The beauty of coaching is that it can fit around other work — you can start with a few hours a week alongside your other work. This also infuses your other roles with the benefits of coaching. Both myself and my coach friends agree that when we started coaching, our other careers also accelerated. Coaching made me a better leader, and leadership experience made me a better coach. It’s a virtuous circle!
The coaching industry is now tremendous. It is a 15 billion dollar industry. Many professionals have left their office jobs to become highly successful coaches. At the same time, not everyone who starts a coaching business sees success. What does someone starting a career as a life coach, wellness coach, or business coach need to know to turn it into a very successful and rewarding career?
In this interview series, called “Five Things You Need To Create a Highly Successful Career As a Life or Business Coach” we are interviewing experienced and successful life coaches, wellness coaches, fitness coaches, business and executive coaches and other forms of coaches who share the strategies you need to create a successful career as a life or business coach.
In this particular interview, we had the distinct pleasure of interviewing Maya Gudka.
Maya Gudka, MSc, MA (Cantab) is an Executive Coach and Researcher. Following a successful career as an Economics consultant, she now coaches global leaders as part of an elite group of executive coaches at London Business School (LBS), Acuity Coaching and Wonder Source. Her research with LBS and University of East London looks at Positive Leadership and Digital Flourishing. She hosts the podcast ‘The Golden Hour’ about creating strategic time each day for your work, self and relationships.
Thank you so much for joining us in this interview series! Before we dive in, our readers would love to “get to know you” a bit better.
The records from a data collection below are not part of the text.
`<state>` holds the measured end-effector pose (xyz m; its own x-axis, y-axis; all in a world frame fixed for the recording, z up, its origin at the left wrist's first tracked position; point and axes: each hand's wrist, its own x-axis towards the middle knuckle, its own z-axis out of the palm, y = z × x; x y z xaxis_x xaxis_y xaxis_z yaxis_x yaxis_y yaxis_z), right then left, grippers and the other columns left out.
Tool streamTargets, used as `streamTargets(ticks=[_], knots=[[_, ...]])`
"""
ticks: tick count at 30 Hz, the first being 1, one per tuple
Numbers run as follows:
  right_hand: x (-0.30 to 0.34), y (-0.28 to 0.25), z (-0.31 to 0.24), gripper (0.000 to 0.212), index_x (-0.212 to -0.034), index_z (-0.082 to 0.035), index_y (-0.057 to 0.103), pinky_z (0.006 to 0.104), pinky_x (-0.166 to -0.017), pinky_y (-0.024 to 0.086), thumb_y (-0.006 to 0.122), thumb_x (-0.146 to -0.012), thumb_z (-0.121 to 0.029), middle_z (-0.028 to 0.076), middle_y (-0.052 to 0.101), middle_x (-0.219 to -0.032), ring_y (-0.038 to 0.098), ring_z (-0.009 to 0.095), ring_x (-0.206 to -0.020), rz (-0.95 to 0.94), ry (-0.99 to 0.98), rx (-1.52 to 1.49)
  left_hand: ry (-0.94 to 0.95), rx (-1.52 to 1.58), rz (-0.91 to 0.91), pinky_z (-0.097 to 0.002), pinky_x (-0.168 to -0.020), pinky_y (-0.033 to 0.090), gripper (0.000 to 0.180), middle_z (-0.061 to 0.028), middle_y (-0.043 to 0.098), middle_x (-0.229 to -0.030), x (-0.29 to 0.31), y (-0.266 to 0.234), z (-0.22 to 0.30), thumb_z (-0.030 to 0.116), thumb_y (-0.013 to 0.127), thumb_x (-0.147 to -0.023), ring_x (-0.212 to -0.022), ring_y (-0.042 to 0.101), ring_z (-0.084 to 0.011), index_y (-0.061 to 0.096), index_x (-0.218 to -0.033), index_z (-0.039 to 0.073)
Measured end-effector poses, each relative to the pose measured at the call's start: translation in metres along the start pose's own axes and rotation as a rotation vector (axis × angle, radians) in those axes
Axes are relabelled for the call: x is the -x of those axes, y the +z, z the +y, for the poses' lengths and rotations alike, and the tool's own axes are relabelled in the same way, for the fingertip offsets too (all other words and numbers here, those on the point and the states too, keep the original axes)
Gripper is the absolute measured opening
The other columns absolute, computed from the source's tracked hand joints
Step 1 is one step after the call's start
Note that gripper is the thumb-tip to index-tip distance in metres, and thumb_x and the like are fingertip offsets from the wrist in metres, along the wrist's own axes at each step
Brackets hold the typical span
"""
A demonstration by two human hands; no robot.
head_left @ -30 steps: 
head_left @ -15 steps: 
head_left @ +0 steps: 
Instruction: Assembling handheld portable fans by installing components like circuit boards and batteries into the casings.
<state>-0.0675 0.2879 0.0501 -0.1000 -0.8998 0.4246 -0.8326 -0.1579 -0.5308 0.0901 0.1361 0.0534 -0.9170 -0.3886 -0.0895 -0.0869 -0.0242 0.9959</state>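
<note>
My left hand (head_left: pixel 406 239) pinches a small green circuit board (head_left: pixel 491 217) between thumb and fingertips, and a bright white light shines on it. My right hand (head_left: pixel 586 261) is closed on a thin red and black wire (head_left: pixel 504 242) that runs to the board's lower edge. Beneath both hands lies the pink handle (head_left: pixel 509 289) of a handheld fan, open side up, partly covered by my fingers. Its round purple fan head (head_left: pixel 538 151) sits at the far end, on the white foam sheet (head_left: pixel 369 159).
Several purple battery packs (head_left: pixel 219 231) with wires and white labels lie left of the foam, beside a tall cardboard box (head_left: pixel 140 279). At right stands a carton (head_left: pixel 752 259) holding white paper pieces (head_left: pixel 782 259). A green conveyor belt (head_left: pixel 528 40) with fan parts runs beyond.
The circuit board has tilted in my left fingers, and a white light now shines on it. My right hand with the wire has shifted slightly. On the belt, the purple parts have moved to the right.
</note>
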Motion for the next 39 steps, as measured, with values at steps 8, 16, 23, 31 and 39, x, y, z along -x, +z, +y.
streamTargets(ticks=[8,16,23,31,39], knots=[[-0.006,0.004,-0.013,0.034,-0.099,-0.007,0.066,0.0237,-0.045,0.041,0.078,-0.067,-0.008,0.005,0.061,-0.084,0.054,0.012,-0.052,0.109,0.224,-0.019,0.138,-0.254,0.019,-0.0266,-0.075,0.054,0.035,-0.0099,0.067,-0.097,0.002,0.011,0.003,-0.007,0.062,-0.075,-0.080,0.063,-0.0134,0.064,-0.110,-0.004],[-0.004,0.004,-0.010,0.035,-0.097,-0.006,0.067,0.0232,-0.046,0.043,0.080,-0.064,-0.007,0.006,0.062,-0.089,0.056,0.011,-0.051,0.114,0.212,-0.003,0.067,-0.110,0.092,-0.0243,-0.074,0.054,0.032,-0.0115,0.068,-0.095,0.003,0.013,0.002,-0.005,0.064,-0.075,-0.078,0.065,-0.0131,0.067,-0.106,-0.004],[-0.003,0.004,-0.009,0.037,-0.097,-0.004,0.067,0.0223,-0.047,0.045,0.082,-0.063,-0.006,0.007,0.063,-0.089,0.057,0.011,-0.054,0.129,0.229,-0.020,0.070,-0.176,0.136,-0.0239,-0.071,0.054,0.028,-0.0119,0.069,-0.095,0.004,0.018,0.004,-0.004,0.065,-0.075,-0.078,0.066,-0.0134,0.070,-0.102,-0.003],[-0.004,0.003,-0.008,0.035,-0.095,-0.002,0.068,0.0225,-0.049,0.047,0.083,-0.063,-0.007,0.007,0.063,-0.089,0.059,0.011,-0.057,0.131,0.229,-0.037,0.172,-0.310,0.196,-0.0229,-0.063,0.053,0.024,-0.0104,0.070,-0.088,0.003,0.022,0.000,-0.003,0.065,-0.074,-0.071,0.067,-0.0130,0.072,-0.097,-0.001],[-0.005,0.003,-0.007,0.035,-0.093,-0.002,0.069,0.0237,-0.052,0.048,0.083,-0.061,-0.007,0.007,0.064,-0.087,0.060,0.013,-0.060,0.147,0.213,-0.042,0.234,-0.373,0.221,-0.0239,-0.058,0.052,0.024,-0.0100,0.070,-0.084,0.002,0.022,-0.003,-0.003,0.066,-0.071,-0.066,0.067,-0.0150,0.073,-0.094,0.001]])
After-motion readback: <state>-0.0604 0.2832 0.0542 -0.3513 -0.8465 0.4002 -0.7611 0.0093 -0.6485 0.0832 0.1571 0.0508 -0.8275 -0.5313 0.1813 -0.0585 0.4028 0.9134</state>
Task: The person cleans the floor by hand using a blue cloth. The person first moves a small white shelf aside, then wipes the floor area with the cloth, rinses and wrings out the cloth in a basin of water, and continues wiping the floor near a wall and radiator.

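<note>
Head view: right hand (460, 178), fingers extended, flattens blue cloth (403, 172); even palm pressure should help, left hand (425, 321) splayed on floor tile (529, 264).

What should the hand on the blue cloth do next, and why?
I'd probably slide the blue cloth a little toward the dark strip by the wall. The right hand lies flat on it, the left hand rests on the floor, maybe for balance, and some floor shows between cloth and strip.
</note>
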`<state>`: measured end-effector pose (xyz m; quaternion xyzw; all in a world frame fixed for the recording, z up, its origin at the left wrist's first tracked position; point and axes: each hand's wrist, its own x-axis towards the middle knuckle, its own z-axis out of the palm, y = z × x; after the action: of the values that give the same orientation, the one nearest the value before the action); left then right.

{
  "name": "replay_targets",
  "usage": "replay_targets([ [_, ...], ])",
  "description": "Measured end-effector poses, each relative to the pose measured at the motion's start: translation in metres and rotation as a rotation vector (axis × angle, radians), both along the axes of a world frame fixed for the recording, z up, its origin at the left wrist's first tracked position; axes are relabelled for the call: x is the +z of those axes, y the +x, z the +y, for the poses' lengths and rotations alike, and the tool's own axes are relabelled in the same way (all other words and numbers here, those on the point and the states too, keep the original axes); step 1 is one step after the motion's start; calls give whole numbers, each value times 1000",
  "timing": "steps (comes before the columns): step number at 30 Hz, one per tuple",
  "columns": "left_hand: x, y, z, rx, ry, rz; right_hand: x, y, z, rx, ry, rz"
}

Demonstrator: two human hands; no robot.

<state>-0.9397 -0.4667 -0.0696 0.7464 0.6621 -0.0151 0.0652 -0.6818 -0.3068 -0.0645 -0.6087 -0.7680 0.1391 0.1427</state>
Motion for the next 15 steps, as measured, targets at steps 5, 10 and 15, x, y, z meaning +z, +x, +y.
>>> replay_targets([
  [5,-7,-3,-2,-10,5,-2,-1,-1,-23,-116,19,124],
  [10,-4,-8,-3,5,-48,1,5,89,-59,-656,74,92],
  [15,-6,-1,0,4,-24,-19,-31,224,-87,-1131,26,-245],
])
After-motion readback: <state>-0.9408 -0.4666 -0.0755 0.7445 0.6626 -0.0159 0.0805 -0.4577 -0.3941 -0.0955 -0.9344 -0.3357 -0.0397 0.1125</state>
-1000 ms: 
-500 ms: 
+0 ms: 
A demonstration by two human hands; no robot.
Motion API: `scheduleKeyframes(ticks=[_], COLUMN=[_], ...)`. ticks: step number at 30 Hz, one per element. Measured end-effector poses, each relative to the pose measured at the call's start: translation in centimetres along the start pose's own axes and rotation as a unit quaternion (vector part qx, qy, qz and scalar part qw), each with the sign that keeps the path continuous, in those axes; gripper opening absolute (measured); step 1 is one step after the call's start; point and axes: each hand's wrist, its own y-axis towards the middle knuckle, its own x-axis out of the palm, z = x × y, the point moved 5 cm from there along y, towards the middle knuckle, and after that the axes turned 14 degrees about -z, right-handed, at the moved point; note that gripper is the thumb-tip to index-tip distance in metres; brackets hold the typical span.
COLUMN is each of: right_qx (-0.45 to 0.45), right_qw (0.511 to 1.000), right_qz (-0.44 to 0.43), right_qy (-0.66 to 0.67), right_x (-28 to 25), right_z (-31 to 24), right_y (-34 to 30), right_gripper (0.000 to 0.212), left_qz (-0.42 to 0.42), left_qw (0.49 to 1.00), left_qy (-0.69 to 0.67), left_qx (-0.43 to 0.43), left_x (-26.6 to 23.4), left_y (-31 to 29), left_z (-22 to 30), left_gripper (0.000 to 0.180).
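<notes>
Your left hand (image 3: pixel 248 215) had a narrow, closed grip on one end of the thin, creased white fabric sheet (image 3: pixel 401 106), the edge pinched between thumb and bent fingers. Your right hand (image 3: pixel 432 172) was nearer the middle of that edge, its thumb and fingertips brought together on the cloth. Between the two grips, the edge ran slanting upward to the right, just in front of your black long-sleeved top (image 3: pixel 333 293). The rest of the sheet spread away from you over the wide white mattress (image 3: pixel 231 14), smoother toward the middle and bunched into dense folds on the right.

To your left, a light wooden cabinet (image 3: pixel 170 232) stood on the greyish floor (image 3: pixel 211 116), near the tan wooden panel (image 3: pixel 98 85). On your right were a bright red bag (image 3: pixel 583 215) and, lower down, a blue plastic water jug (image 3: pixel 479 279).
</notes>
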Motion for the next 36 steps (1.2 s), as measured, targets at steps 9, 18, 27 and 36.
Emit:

Can you tell us a bit about your ‘backstory’ and what brought you to this particular career path?
I’d love to give you a dramatic story where I burned out, hit rock bottom and then saw the light but the reality is that I was drawn to self-help from a very young age, reading Steven Covey at age 8, and recommending self-help books to my parents and anyone else from then onwards! However, the concept of life coach was very new then and it didn’t seem like a viable career.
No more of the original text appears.